Watched The Sarah Connor Chronicles which continues simply not to do it for me, though both my kids love it...I can't believe I'm saying this but I really miss The Bionic Woman, the mediocre remake from last fall. Sarah isn't boring me but it's so relentlessly "the men of Sarah Connor's life plus the sweet virginal Terminator walking her son to manhood"...it all vaguely pisses me off. Then watched The History Boys, which despite having only one female character with more than two lines of dialogue seems vastly more progressive to me...I would have loved it just for the field trip to Fountains Abbey and the interviews at Oxford, both of which bring back happy memories for me, but I loved that it was a film about ideas and identity.

I adored the discussion about whether and how to teach the Holocaust and the discussion of German school trips to Auschwitz -- where do they eat lunch, do they have soda machines?
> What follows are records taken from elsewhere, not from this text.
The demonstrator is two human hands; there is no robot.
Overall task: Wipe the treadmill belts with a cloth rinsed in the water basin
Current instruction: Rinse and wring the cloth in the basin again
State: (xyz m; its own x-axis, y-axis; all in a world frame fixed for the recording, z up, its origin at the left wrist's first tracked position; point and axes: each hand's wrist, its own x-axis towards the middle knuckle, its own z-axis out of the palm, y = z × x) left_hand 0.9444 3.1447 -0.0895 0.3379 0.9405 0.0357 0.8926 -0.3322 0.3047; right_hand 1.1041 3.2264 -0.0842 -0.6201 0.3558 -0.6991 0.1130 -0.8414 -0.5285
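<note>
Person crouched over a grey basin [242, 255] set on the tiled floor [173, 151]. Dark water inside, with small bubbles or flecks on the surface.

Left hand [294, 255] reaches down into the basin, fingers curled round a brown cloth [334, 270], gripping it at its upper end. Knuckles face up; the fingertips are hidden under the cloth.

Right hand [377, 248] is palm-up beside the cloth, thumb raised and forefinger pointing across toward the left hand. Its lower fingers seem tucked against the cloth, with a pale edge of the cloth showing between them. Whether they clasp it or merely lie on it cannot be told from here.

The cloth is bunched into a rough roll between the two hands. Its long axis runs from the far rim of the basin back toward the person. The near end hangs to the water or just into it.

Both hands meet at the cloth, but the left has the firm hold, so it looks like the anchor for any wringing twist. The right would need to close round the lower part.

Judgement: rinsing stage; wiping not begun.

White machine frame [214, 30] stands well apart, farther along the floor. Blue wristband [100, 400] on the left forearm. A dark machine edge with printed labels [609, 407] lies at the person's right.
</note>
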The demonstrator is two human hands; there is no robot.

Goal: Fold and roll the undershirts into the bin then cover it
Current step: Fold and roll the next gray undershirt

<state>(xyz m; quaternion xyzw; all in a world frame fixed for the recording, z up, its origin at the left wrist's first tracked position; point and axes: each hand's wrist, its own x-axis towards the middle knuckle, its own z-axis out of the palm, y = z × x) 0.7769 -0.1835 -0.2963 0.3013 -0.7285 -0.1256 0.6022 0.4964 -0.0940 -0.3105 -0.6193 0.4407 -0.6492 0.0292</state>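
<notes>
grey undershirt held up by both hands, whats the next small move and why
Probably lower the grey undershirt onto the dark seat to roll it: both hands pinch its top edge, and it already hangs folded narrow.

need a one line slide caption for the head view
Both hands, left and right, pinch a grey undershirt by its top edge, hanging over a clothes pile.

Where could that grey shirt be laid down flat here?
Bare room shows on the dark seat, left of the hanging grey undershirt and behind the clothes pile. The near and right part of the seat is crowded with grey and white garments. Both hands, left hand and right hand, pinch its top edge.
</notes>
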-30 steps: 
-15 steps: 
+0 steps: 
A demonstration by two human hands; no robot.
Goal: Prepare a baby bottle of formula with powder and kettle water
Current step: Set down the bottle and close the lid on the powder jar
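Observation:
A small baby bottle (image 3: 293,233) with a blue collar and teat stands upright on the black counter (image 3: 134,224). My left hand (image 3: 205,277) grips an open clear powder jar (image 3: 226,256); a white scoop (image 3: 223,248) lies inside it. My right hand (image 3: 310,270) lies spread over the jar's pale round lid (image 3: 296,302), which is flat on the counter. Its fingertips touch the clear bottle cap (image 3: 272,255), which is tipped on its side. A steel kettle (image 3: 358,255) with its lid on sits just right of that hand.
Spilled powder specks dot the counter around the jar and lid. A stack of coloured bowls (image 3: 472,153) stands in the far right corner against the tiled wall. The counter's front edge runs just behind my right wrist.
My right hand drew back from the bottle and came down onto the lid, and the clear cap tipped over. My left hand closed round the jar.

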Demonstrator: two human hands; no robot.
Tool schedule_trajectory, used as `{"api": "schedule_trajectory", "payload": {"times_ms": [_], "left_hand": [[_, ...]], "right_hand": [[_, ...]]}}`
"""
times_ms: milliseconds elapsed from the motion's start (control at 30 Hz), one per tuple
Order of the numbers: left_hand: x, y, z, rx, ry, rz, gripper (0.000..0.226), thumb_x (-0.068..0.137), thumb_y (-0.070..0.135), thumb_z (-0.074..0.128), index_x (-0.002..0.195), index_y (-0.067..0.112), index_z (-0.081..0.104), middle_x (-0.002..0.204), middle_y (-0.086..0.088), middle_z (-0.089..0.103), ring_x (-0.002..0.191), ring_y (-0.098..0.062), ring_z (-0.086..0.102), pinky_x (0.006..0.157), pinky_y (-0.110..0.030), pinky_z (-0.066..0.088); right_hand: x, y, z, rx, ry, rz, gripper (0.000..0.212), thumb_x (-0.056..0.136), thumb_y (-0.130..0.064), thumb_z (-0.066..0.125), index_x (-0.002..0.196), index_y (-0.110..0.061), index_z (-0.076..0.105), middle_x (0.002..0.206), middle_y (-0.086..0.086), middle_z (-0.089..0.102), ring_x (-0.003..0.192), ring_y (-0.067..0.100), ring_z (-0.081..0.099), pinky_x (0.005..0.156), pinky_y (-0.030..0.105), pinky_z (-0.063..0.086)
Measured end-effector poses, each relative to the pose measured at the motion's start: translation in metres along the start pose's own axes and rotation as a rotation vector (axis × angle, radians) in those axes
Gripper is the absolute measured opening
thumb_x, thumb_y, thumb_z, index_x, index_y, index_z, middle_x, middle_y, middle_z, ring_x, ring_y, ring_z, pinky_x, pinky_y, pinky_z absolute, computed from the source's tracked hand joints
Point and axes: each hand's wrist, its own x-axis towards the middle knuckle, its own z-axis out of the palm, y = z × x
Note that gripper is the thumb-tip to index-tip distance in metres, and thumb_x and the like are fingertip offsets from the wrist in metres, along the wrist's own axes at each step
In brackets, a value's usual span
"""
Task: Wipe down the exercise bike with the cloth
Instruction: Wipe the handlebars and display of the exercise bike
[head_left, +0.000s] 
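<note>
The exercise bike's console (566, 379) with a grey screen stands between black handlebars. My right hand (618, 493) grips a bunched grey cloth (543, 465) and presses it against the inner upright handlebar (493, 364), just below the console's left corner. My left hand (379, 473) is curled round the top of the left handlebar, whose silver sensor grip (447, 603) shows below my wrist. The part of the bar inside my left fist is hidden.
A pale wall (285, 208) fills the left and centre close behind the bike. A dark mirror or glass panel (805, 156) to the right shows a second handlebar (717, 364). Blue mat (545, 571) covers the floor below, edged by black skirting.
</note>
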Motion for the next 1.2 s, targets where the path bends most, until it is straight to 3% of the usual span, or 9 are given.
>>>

I really don't like Irwin on all sorts of levels, I don't at all admire his lying to himself or anyone else, and I found the ending very Gary Stu -- like an acting exercise for the guy playing Dakin with clever stage dialogue, not remotely convincing in a real world sense. Dakin deserves better than Irwin. Posner, really. I also found the ending melodramatic, but I loved Mrs. Lintott's diatribe about history and the teaching thereof and her dismissal of Wittgenstein after the funeral and I loved the songs, the poems, the sensibility of Hector.